NASCAR Silly Season may not be fun for all the drivers and teams involved, but it usually is for fans with a mix of logical rumors that turn out to be true and a few surprises. This year? It’s been almost entirely the former so far. Things like Brad Keselowski joining Roush Fenway Racing as an owner-driver were floated well in advance and played out exactly as predicted.
One of the few things no one probably saw coming was Trackhouse Racing, before it even had one full season under its belt, buying out Chip Ganassi Racing and revealing a two-car operation for 2022. That meant only one of CGR’s current drivers (at most) would still have a ride, and Trackhouse announced on Aug. 3 that would be Ross Chastain.
But even that has led to a move that everyone now expects: Kurt Busch joining 23XI Racing as a veteran teammate to Bubba Wallace. Heck, that was rumored even before anyone knew what was happening with CGR, so now it’s reached the point where it will be a surprise if it doesn’t happen.
Assuming the finances all work out, it still appears to make sense for all involved.

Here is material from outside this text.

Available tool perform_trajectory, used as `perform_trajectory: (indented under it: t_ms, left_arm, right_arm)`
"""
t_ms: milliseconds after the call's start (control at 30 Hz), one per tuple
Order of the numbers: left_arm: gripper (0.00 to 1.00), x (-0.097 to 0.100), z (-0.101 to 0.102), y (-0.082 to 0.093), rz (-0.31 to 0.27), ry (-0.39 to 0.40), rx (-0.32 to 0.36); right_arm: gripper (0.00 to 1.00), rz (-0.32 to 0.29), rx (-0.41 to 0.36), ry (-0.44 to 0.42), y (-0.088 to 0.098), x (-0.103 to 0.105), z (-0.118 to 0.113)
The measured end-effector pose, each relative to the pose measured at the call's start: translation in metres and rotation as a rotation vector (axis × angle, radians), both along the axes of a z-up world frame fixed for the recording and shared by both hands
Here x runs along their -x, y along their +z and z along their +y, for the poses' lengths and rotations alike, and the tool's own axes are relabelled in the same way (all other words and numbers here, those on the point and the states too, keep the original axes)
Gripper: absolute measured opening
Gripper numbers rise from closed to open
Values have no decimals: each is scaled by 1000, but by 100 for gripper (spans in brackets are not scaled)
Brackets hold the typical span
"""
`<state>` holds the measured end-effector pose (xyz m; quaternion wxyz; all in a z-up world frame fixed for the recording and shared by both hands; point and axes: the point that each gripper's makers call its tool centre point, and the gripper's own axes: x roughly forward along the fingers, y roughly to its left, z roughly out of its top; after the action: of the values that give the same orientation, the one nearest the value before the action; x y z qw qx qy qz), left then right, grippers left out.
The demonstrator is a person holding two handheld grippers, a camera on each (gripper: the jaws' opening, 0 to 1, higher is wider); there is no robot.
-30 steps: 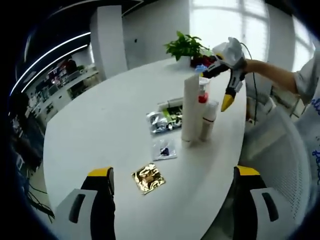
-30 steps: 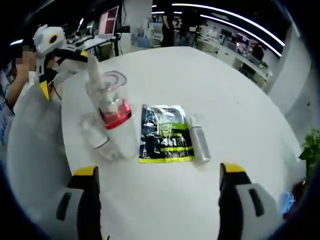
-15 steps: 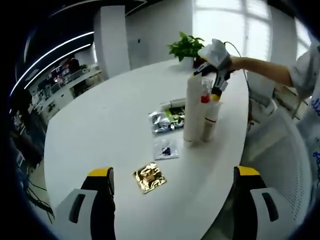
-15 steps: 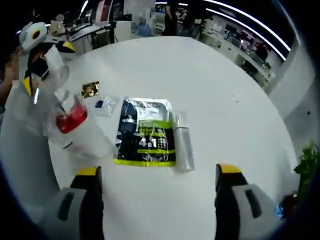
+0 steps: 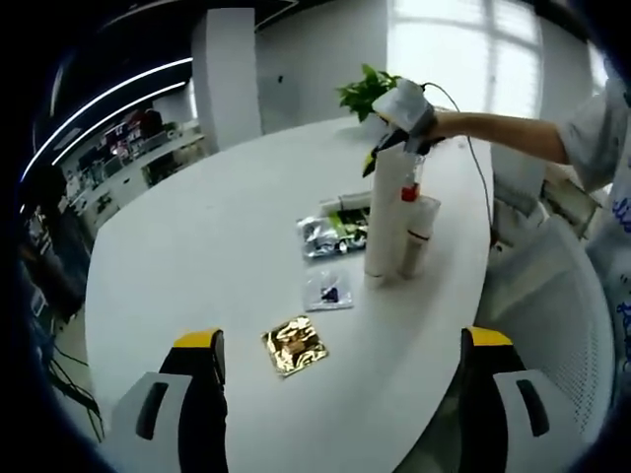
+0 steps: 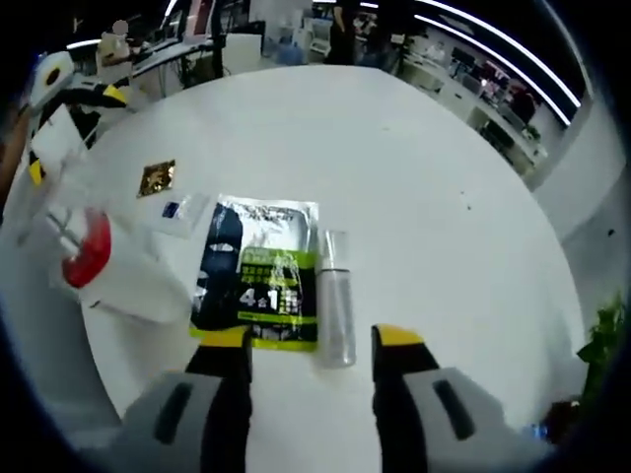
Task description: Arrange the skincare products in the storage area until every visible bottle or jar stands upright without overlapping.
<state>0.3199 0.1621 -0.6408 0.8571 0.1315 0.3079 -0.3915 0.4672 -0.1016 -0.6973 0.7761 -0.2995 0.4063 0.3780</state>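
Observation:
On the white table a tall white bottle, a red-collared spray bottle and a white tube stand close together. A small clear bottle lies on its side beside a black and green packet. My right gripper is open, its jaws narrowed either side of the lying bottle's near end and the packet's edge, touching neither. The right gripper hovers behind the standing bottles. My left gripper stands wide open over the table's near edge, holding nothing.
A gold sachet and a small clear sachet lie in front of the packet. A potted plant stands at the table's far end. A white chair is at the right. The left gripper is at the upper left.
My right gripper has moved left past the standing bottles and down toward the lying clear bottle. Its jaws have drawn closer together. The left gripper has stayed put.

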Motion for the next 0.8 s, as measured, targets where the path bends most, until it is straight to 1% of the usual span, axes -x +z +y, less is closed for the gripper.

It’s just not very dramatic, which for whatever reason has been the norm so far during this particular Silly Season.
5. IndyCar Nashville race proves on-track racing product isn’t everything
There’s often an interesting split between what hardcore and casual fans want from certain sports. Yours truly got a start in writing about sports by covering boxing, where people who tuned in only for big bouts wanted to see knockouts and would often be disappointed by anything else, while boxing enthusiasts appreciated more of the subtleties of the sweet science and weren’t upset by more tactical bouts.

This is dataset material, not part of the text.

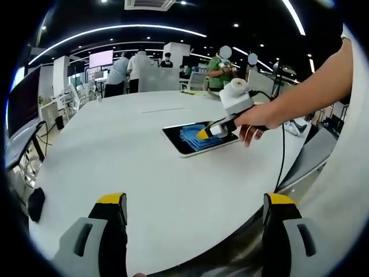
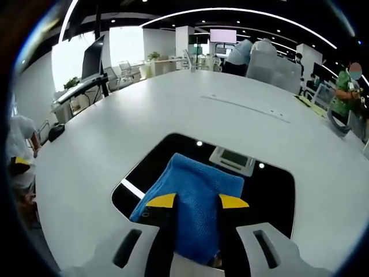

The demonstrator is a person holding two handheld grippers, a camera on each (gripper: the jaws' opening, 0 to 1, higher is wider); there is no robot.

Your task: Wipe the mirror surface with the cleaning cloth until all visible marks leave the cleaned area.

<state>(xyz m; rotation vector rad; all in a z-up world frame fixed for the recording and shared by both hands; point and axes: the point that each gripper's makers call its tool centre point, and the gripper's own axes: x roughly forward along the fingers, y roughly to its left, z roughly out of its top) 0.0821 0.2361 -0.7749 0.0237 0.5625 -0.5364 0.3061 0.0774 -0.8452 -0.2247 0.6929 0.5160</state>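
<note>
A rectangular mirror (image 2: 271,196) with a white rim lies flat on the white table (image 2: 173,109); its dark glass reflects ceiling lights. A blue cleaning cloth (image 2: 196,196) rests on the glass, and my right gripper (image 2: 197,201) is shut on it, yellow-tipped fingers (image 2: 161,200) pressing either side. In the left gripper view the mirror (image 1: 183,144) sits mid-table with the blue cloth (image 1: 193,137) on it, and the right gripper (image 1: 207,133), held by a person's hand, bears down on the cloth. My left gripper (image 1: 196,202) hovers open over the table's near edge, well short of the mirror.
The round white table (image 1: 115,144) stretches wide around the mirror. A dark object (image 1: 36,203) sits at its left edge. Several people stand at desks behind the table. A cable (image 1: 282,156) hangs from the right gripper past the table edge.
</note>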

That split came to mind immediately when watching the first ever Music City Grand Prix this weekend. Longtime racing fans and much of the media was aghast at the ridiculously narrow layout and numerous wrecks. On one hand, it’s easy to see why IndyCar would not want such an unusually big spotlight on a race that featured so many torn up machines and tons of cautions.
But as a spectacle? It’s hard to argue against the idea that Nashville delivered. There was a huge crowd on hand, not just for the race but all weekend, a stark contrast to the sight of empty stands we’ve grown accustomed to seeing across big racetracks in the U.S. for the last decade or two. NBC pushed the heck out of it, almost seeming like it wanted the NASCAR race to be finished so it could head off to IndyCar. The visuals were also incredible, even if the thought of driving over that bridge at nearly 200 mph isn’t my idea of a good time.
And yes, there were a lot of wrecks, and much chatter about how “that’s not real racing.” So be it. People were talking — a lot — about IndyCar this weekend, perhaps more than at any time so far this year. That’s a PR victory, and those count in racing too.